Missing artwork from Aberdeen’s vaults is thought to be worth around £200,000 – and it could take seven years to completely audit the lists of lost items.
City chiefs previously refused to estimate the worth of the pieces that they are unable to account for.
Late last year, freedom of information requests forced the council to reveal 1,577 items from its vast collections were missing.
After an internal audit, that number has been revised to 1,330.
Records are kept for 150,000 pieces within the city’s collections.
By May, the council could hire two extra collection documentation experts, at a cost of £71,000 a year, to get to grips with the absent art by summer 2024.
Without those staff, it is thought it might take until the end of 2028.
Council spurred into action as scale of missing artwork uncovered
Officials have been tasked with explaining the AWOL art, thought to be worth a collective £195,443, to the council’s audit committee next week.
As of this month, 92 pieces have been logged as stolen, while archivists are yet to confirm the location of 525 other artworks.
Their location is classed as “to be confirmed” in the report, pulled together by chief city growth officer, Richard Sweetnam.
In 1989, 76 objects – most made from silver and ivory – were stolen from the city’s collections.
Grampian Police investigated the haul, though it is now accepted that it is “unlikely” remaining stolen good will be recovered.

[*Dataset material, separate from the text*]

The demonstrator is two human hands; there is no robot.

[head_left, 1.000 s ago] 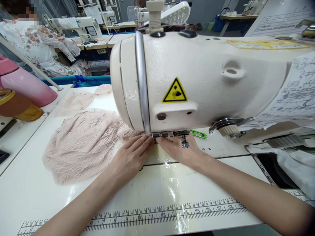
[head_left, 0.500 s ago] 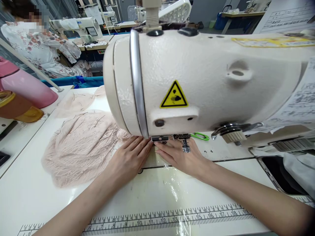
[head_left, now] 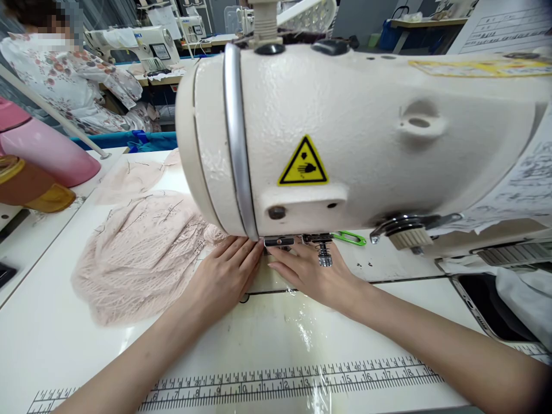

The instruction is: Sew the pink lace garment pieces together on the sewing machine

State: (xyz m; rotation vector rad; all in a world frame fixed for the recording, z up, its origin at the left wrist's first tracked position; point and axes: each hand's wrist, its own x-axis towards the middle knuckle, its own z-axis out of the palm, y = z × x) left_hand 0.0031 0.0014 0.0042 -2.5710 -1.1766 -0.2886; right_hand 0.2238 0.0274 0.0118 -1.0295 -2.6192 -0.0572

That is despite officers trawling auction catalogues where they may be resold, Mr Sweetnam admitted.
Hope some of Aberdeen’s missing art can be found while unpacking at new treasure hub
However, there is some hope that many items misplaced or miscatalogued could be tracked down this year.
Officers are targeting pieces lost during the decant from the art gallery before its recent £34.6 million refurbishment.
Around 123,000 objects have been shifted in the last nine years, as part of two mass moves in the last decade, because of that revamp and the creation of the new £6m storage facility- the Treasure Hub – in Northfield.
A third is underway, taking more of the city’s collection to the treasure hub from the previous store in Kittybrewster.
And approximately 240 of those items whose whereabouts are yet to be confirmed are because of administrative errors during that transportation, be it because of sloppy handwritten records and staff taking box content lists at face value.
“Objects recorded as missing prior to the creation of Aberdeen Treasure Hub and the closure of the art gallery for refurbishment will take more time (to be located) – particularly for older records,” Mr Sweetnam warns.
Items missing for decades might prove more difficult to track down
Those 713 historically lost items – those listed missing before records were digitised – will be feared to be much harder to track down.
For a start, staff have little idea what some of the decades-lost pieces will look like.
The new report warns that only around 10% of missing items have been photographed, “meaning subsequent identification is difficult”.